To do –
Starting at the first line of the listing below, repeat each line exactly until the line containing "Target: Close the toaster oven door", which you include. Leave out pictures.
Segment Open
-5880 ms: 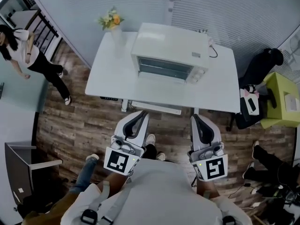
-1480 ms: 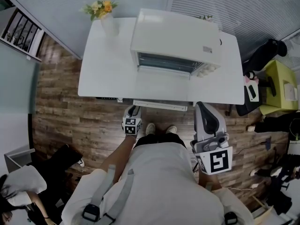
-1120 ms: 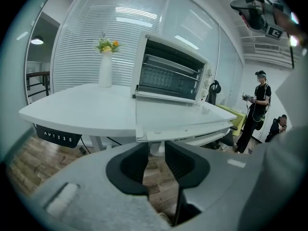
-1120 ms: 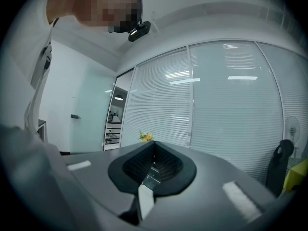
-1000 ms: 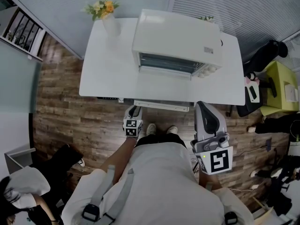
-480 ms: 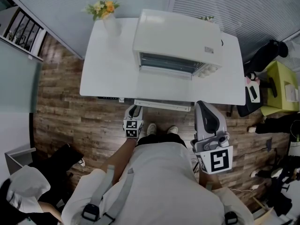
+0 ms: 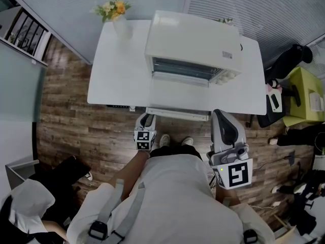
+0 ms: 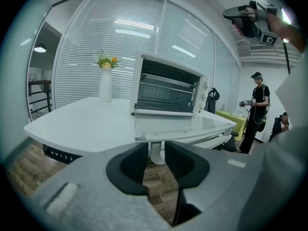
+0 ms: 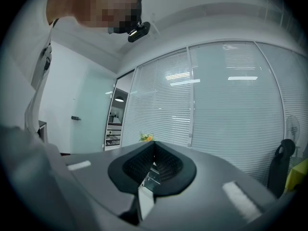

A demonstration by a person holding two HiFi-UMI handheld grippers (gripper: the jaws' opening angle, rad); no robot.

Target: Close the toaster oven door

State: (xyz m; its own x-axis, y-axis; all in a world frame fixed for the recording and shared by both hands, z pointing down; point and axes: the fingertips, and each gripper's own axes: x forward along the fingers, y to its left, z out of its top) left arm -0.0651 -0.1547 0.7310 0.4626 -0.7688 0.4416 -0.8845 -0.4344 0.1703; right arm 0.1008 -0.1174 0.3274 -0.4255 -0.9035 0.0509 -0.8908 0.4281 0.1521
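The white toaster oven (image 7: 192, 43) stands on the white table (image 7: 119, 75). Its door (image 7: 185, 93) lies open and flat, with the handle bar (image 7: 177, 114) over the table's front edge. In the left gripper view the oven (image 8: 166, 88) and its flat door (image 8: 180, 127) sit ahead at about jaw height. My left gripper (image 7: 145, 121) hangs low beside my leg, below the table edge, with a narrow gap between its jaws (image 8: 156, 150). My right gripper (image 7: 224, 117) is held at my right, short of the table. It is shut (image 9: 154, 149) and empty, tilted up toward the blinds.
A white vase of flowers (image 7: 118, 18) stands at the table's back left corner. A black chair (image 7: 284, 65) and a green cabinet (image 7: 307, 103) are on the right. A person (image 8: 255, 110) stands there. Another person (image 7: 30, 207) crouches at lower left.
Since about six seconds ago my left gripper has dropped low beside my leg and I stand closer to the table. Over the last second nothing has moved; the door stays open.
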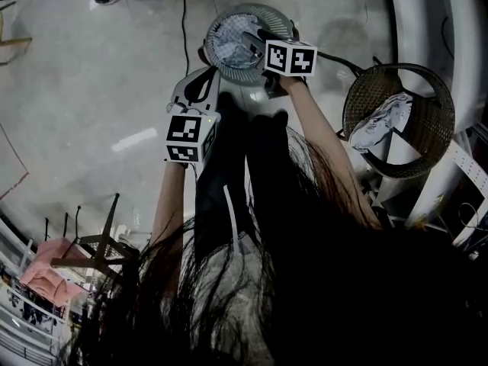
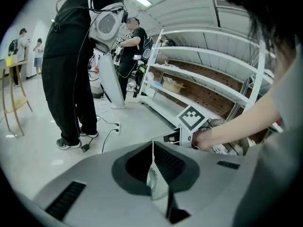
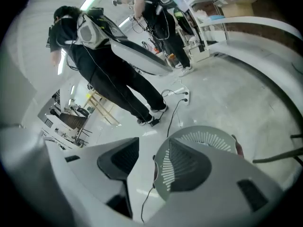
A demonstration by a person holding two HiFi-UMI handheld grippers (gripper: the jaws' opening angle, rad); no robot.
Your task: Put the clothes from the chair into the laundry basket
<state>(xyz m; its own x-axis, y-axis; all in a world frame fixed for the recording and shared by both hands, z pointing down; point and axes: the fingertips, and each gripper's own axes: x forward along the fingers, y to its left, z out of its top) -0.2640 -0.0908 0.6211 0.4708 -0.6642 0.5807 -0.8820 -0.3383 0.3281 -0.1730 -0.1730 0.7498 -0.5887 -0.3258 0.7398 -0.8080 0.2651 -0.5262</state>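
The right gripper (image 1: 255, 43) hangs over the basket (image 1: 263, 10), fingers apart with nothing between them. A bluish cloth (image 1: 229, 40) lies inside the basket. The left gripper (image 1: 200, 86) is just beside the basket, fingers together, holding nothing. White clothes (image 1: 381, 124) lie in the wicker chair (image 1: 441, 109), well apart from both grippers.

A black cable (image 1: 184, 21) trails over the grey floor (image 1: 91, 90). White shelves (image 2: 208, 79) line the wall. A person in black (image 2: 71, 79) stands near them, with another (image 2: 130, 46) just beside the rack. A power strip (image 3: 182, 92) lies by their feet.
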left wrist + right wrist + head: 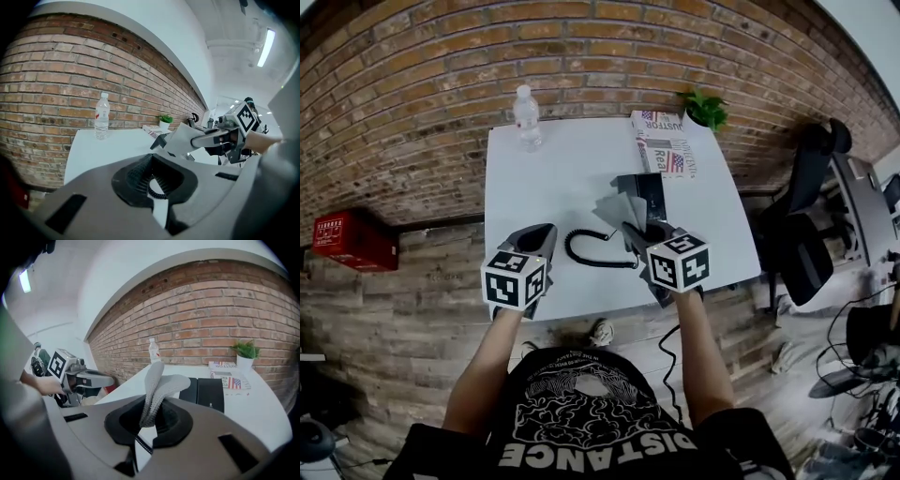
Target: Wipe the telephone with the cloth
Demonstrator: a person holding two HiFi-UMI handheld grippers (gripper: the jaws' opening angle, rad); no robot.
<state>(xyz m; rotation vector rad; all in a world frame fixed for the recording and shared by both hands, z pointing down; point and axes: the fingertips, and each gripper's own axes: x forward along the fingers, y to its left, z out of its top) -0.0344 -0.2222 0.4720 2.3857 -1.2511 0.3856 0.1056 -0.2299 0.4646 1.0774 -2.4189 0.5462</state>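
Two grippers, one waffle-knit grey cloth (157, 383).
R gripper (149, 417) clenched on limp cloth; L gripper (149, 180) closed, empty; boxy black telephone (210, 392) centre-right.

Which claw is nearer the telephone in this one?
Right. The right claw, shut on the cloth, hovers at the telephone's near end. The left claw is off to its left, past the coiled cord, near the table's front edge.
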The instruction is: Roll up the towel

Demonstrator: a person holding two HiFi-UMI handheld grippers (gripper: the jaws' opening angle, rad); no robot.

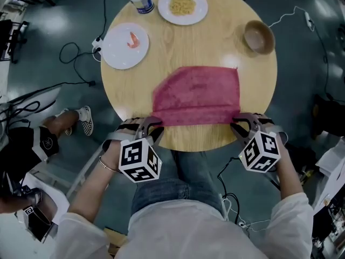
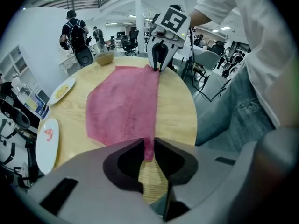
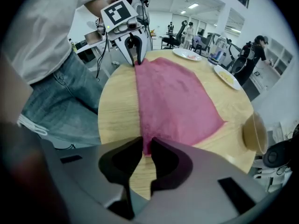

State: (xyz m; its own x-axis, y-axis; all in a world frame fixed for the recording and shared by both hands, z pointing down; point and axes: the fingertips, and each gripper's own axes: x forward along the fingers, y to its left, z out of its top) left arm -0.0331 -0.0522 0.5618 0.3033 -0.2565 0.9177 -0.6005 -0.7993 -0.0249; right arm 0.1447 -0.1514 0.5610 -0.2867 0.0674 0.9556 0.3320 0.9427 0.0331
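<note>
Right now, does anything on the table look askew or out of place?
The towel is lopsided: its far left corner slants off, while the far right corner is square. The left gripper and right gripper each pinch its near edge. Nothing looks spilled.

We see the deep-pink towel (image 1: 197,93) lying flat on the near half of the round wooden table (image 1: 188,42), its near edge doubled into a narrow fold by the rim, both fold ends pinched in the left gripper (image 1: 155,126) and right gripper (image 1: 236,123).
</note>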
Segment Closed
Exercise output –
-5880 ms: 
-1480 ms: 
-1120 ms: 
-1120 ms: 
-1000 ms: 
-480 ms: 
+0 ms: 
+0 ms: 
+0 ms: 

A demonstration by a person holding two HiFi-UMI handheld grippers (gripper: the jaws' opening angle, rad); no robot.

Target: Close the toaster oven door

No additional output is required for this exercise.